--- START ---

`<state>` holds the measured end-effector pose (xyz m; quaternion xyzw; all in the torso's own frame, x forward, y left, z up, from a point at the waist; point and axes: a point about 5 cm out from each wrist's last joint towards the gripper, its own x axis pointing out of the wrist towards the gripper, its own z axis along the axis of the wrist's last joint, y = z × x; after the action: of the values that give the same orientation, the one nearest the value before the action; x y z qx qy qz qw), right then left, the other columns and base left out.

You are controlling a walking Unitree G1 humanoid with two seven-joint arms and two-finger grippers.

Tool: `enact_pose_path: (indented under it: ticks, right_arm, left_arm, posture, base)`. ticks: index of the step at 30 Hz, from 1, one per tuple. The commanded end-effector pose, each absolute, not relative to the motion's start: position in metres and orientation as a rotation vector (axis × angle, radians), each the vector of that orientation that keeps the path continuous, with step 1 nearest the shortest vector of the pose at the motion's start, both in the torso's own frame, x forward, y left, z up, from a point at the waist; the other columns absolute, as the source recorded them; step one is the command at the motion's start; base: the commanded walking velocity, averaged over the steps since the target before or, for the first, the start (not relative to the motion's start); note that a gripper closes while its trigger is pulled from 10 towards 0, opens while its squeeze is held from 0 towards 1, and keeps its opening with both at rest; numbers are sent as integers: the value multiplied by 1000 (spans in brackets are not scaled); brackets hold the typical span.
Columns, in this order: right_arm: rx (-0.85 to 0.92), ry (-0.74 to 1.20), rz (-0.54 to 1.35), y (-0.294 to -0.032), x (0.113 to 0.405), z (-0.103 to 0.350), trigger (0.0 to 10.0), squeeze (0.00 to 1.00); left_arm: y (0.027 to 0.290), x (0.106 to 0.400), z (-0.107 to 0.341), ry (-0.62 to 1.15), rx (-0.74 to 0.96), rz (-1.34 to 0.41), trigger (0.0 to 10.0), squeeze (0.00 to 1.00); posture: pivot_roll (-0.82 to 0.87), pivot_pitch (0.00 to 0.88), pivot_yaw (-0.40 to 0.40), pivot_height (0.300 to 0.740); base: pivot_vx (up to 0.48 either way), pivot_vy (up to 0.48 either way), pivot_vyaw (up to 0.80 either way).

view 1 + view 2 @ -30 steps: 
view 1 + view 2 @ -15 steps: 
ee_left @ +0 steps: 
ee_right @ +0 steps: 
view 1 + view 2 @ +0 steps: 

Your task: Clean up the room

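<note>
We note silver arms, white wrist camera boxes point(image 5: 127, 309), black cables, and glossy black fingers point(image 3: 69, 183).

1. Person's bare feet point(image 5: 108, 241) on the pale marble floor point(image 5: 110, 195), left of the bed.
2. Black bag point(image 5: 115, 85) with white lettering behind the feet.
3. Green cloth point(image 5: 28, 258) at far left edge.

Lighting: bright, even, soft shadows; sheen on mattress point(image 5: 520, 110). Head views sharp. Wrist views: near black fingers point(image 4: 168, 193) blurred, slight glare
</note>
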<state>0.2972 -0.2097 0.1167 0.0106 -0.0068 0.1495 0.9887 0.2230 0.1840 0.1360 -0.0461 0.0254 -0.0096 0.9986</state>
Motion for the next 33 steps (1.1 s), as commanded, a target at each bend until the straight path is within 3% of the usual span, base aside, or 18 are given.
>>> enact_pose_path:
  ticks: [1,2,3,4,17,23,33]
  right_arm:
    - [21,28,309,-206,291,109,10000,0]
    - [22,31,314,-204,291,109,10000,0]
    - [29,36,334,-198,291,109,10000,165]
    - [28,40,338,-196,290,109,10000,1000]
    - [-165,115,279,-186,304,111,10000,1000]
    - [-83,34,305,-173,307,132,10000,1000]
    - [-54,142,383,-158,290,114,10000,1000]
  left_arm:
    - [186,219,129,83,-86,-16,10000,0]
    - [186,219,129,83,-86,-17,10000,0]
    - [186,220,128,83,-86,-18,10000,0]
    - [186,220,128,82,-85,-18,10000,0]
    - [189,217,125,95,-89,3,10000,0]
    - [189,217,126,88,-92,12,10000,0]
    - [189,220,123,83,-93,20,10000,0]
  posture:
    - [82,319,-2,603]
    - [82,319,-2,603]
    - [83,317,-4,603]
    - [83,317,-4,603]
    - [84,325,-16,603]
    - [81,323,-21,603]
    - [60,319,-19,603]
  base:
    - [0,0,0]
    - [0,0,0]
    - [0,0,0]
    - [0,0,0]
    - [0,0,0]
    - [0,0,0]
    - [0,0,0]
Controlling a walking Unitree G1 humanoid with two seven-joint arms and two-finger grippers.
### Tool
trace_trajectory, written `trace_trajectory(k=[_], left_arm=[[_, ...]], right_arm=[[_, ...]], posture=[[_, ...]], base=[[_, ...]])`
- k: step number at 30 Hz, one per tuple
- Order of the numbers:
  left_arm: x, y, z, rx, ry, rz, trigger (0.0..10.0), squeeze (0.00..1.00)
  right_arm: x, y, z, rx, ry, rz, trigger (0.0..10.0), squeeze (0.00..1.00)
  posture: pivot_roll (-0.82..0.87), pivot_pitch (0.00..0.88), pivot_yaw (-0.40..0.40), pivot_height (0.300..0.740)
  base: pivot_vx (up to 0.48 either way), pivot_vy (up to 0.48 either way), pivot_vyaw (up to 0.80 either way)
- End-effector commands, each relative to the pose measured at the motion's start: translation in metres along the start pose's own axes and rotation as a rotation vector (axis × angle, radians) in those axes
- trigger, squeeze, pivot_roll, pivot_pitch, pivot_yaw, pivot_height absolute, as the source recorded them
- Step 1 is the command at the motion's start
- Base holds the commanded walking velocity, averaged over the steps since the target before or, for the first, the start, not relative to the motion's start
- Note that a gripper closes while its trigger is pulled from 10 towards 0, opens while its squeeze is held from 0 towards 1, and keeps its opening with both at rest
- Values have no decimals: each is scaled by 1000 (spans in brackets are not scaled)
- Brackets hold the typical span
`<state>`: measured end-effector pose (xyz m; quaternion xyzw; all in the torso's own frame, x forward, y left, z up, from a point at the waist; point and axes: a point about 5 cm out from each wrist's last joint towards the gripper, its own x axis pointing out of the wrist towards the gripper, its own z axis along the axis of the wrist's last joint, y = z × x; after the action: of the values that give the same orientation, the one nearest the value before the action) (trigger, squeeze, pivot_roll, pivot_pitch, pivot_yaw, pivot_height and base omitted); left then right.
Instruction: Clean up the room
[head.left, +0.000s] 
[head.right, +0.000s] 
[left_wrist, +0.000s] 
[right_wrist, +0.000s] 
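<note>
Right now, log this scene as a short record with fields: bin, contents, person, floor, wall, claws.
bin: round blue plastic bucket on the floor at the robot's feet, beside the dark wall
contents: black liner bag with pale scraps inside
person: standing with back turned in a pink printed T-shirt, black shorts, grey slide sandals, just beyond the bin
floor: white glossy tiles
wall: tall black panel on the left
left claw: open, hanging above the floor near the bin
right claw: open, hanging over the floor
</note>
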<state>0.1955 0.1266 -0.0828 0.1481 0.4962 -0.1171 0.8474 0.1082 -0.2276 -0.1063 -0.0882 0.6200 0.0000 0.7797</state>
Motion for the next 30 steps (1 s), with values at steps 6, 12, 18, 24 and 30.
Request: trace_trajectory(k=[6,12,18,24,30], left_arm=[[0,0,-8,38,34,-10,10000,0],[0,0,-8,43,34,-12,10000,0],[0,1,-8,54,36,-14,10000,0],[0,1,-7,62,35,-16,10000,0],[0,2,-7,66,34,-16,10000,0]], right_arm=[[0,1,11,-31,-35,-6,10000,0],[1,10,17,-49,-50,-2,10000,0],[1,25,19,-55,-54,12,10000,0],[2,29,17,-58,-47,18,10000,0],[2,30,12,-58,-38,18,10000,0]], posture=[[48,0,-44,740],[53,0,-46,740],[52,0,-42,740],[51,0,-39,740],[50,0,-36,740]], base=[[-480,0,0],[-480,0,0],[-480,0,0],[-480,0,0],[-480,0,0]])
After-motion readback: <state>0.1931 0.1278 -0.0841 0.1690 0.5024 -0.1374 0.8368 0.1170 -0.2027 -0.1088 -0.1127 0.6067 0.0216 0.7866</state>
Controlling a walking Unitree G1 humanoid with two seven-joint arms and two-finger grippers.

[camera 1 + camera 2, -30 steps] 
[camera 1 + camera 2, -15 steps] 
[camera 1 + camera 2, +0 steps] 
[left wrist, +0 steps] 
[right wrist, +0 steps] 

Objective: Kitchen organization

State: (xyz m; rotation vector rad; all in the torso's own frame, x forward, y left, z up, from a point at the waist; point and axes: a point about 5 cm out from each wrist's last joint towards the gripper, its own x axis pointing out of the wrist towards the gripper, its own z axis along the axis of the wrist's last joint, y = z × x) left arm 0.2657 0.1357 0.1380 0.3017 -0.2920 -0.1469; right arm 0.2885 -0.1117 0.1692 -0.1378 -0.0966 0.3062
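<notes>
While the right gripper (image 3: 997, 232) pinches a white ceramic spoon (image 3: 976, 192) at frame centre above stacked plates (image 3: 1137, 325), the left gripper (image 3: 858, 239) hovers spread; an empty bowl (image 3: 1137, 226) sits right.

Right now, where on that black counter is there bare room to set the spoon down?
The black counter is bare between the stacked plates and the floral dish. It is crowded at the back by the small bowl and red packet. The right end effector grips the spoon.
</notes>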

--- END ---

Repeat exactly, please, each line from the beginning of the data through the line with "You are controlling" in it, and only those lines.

• TASK SOLUTION:
`<state>` holds the measured end-effector pose (xyz m; quaternion xyzw; all in the torso's own frame, x forward, y left, z up, from a point at the waist; point and axes: a point about 5 cm out from each wrist's last joint towards the gripper, its own x axis pointing out of the wrist towards the gripper, its own z axis along the axis of the wrist's last joint, y = z × x; after the action: of the values that give the same orientation, the one nearest the value before the action; x y z qx qy qz qw), right then left, the other columns and base left out.

You are controlling a walking Unitree G1 humanoid with two seven-joint arms and two-finger grippers.

Nothing else belongs to this exercise.